Layer 4 — Developer / Coding Tools
This is where the naming chaos peaks. The same capability (an AI that reads and edits your code) comes packaged as four completely different form factors:
┌─────────────────────────────────┐
│ Foundation Model │
│ (GPT-5.5, Claude Opus 4.7, ...) │
└──┬──────┬──────────┬────────┬───┘
│ │ │ │
┌────▼──┐ ┌─▼──────┐ ┌▼──────┐ ┌▼──────────┐
│AI-Native│ │IDE │ │Terminal│ │Web/Desktop│
│IDE │ │Extension│ │CLI │ │Coding App │
│(new │ │(add-on │ │(no GUI)│ │(GUI agent)│
│editor) │ │to your │ │ │ │ │
│ │ │editor) │ │ │ │ │
└────────┘ └────────┘ └───────┘ └───────────┘4a — AI-Native IDEs (replaces your editor)

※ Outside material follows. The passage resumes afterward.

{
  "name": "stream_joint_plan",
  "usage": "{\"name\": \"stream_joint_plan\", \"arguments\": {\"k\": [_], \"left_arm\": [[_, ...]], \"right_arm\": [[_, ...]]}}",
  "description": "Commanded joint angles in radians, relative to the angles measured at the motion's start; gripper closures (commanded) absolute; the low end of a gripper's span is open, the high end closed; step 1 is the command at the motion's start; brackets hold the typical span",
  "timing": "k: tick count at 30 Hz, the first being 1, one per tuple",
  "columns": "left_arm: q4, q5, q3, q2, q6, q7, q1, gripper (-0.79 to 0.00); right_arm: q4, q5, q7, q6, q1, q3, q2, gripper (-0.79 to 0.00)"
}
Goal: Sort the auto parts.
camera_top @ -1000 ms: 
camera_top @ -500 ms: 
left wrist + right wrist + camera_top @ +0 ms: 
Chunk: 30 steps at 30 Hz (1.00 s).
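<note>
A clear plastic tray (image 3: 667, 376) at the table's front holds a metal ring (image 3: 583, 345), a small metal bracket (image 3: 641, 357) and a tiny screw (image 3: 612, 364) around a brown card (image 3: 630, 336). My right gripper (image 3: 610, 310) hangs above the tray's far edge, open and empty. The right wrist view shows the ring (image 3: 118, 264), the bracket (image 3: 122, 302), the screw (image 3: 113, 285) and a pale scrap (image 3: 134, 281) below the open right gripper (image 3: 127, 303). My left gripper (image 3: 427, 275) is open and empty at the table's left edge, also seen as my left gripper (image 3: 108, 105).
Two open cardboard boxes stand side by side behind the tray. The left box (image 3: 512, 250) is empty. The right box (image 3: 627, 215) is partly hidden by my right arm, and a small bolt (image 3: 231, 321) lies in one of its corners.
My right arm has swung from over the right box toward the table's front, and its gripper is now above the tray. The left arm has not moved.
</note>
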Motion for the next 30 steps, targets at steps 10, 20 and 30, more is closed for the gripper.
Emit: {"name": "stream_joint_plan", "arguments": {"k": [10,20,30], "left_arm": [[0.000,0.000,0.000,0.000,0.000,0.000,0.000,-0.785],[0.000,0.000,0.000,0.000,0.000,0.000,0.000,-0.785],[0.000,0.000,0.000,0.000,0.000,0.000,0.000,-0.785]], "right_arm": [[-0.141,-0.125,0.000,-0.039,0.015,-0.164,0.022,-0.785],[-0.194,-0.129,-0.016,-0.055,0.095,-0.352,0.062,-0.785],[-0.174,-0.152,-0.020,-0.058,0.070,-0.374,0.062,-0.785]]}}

You install this instead of VS Code. It's a complete editor built from the ground up around AI.
| Tool | Built on | Models supported | Key differentiator |
|---|---|---|---|
| Cursor | VS Code fork | Claude, GPT-5.x, Gemini, Composer 2 | Best autocomplete (Supermaven); Composer multi-file editing; 1M+ users |
| Windsurf | Proprietary | Claude, GPT, Gemini | Flows agentic mode; beginner-friendly |
| Zed | Rust (native) | Multi-model | Fastest keystroke latency; strong local-model story |
| Google Antigravity | Proprietary | Gemini-first | Public preview; Manager view for agent oversight |
| Trae | Proprietary (ByteDance) | Multi-model | Growing fast; Asia-focused |
| Kiro | Proprietary (Amazon) | Amazon Nova | AWS-native; early access |
4b — IDE Extensions (adds AI to your existing editor)
You keep VS Code (or JetBrains, or Xcode) and install a plugin. Zero disruption to your current workflow.
| Extension | Company | Works in | Models |
|---|---|---|---|
| GitHub Copilot | GitHub / Microsoft | VS Code, JetBrains, Xcode, Neovim, Eclipse, Vim | GPT-5.x, Claude, Gemini (your choice) |
| Claude Code (extension) | Anthropic | VS Code, JetBrains | Claude Sonnet / Opus |
| Codex (extension) | OpenAI | VS Code, Cursor, Windsurf | GPT-5.5 / GPT-5.4 |
| Gemini Code Assist | VS Code, JetBrains | Gemini 3.1 Pro | |
| Amazon Q Developer | AWS | VS Code, JetBrains | Amazon Nova |
| Continue | Open-source | VS Code, JetBrains | BYOK — any model you configure |
4c — Terminal / CLI Agents (lives in your terminal, no GUI)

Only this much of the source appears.